ACTIVITY »
Filter the listing below, please, and copy only the lines with the word "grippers".

AVAILABLE DATA »
▼

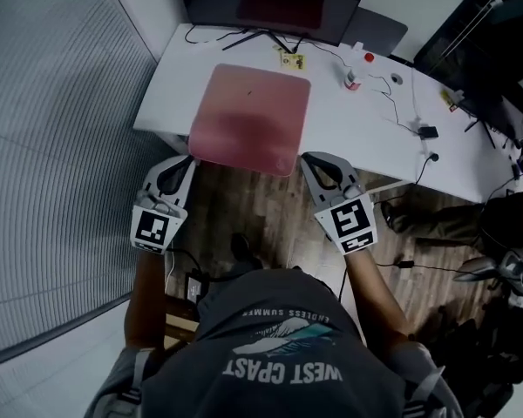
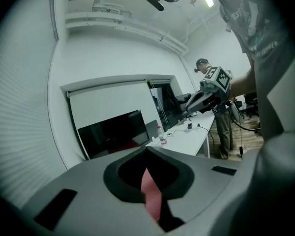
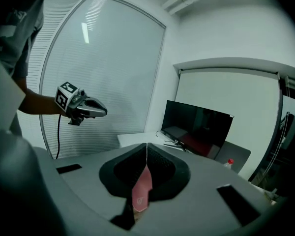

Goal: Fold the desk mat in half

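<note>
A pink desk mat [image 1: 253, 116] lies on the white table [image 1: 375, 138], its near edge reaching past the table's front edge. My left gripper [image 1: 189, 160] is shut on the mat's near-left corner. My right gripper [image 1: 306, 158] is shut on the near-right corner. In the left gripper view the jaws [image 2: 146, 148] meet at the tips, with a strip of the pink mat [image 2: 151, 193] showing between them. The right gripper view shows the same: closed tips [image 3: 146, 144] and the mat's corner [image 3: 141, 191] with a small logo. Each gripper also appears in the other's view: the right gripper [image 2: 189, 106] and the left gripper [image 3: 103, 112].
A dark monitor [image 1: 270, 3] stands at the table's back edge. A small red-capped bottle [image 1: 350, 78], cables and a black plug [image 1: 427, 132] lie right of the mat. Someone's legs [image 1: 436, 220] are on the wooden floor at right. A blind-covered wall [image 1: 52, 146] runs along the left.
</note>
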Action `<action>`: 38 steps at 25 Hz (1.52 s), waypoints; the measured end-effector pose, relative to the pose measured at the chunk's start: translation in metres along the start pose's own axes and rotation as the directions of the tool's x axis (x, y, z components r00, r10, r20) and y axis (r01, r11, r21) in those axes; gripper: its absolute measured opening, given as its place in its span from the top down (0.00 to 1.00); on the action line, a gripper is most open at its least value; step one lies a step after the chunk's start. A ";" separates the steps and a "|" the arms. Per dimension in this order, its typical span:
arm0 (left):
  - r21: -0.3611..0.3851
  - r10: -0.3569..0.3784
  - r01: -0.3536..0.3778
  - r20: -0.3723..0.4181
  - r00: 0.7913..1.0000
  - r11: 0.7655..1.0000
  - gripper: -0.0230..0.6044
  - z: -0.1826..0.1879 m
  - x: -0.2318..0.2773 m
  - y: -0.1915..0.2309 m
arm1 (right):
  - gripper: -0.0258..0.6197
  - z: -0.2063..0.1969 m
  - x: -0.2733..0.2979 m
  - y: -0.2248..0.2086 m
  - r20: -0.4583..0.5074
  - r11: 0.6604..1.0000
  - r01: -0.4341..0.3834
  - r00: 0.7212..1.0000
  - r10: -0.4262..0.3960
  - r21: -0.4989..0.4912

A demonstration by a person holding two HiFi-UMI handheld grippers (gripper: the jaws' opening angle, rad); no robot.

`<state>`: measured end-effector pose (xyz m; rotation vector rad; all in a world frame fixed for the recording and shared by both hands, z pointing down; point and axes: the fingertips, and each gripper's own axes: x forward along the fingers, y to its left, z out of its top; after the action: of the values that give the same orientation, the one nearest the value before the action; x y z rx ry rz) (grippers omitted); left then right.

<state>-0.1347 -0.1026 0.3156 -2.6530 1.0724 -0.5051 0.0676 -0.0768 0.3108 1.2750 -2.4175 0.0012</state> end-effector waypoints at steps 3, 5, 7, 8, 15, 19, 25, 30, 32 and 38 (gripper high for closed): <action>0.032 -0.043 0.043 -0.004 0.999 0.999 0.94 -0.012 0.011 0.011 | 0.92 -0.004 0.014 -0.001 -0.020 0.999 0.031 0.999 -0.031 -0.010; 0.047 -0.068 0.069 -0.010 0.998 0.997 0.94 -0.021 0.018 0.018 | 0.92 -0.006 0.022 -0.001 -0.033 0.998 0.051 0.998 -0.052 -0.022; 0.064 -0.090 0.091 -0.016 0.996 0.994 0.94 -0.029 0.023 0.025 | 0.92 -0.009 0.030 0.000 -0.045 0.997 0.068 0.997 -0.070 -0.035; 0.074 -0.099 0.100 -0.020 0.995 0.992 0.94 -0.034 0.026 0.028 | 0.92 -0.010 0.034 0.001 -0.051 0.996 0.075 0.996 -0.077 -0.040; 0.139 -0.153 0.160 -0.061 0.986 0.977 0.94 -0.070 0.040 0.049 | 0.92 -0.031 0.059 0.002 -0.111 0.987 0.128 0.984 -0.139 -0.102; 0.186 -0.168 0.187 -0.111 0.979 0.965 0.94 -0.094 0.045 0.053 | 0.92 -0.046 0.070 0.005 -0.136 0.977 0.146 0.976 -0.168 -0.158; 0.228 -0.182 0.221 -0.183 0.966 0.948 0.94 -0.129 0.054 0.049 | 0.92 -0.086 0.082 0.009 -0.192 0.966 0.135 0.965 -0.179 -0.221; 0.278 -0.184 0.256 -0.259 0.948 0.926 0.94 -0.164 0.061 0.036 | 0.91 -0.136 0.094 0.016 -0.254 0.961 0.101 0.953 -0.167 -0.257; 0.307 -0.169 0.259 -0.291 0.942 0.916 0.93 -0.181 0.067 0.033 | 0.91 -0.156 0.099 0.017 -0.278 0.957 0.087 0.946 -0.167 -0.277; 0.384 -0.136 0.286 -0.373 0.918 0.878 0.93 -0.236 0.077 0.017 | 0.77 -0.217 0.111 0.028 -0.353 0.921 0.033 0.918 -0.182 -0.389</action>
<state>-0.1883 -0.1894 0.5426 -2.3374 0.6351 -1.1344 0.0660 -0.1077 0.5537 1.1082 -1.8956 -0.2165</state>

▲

SOLUTION TO THIS PROBLEM »
A demonstration by a person holding two HiFi-UMI handheld grippers (gripper: the jaws' opening angle, rad); no robot.
`<state>`: measured end-effector pose (xyz m; rotation vector rad; all in a world frame fixed for the recording and shared by both hands, z pointing down; point and axes: the fingertips, and each gripper's own axes: x forward along the fingers, y to its left, z out of its top; after the action: of the values that give the same orientation, the one nearest the value before the action; x y z rx ry rz) (grippers omitted); left then right.

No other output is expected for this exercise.